Stored items:
----------------------------------------

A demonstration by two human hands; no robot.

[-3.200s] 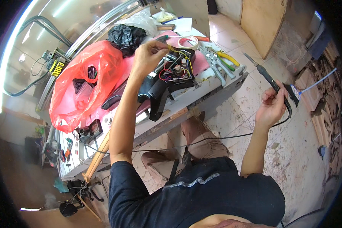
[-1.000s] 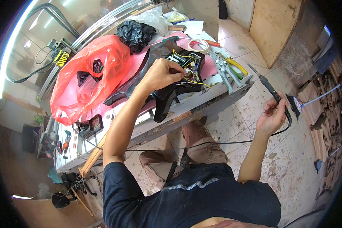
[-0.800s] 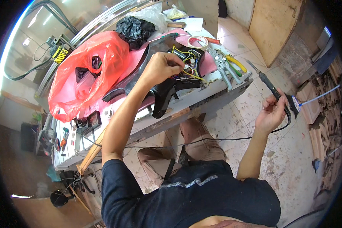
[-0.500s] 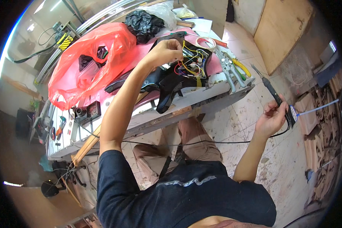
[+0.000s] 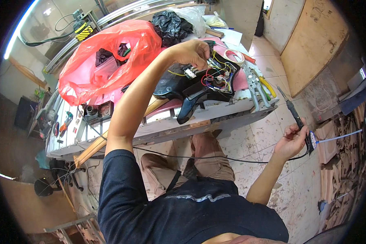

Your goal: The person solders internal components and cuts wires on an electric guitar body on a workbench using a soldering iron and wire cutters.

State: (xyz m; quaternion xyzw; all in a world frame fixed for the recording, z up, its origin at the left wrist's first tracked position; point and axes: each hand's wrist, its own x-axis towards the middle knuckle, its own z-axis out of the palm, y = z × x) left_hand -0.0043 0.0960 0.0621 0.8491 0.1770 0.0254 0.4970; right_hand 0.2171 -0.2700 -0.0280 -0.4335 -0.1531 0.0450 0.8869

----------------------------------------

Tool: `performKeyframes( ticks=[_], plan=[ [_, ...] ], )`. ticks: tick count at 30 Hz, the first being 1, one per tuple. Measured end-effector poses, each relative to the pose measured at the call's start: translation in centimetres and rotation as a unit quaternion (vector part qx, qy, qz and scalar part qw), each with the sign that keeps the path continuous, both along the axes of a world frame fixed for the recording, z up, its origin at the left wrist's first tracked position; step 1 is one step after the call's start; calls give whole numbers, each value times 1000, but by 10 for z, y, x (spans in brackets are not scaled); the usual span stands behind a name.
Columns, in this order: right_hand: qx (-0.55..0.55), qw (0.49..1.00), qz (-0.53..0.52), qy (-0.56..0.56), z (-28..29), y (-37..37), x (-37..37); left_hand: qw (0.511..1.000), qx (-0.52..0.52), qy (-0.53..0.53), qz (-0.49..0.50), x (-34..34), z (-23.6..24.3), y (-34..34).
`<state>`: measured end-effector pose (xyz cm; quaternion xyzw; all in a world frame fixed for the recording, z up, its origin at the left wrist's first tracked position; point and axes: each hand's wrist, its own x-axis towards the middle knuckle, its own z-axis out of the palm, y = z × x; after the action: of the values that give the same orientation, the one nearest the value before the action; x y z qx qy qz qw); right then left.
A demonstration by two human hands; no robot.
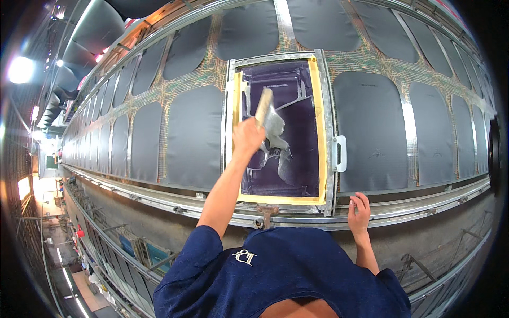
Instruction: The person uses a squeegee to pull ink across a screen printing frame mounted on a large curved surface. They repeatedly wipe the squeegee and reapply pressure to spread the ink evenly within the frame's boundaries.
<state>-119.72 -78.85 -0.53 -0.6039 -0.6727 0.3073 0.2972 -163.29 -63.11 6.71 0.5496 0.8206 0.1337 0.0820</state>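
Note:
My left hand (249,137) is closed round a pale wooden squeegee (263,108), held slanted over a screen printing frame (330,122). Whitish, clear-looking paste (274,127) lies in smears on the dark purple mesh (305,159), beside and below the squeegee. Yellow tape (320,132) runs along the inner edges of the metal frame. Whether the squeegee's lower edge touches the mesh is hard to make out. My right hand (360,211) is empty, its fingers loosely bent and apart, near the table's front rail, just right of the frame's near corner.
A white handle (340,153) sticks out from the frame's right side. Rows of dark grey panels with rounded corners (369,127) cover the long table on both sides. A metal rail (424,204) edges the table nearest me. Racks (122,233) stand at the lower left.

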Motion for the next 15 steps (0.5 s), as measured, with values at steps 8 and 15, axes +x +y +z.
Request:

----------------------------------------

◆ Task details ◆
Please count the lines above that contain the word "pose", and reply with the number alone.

◆ Solution to the problem ◆
2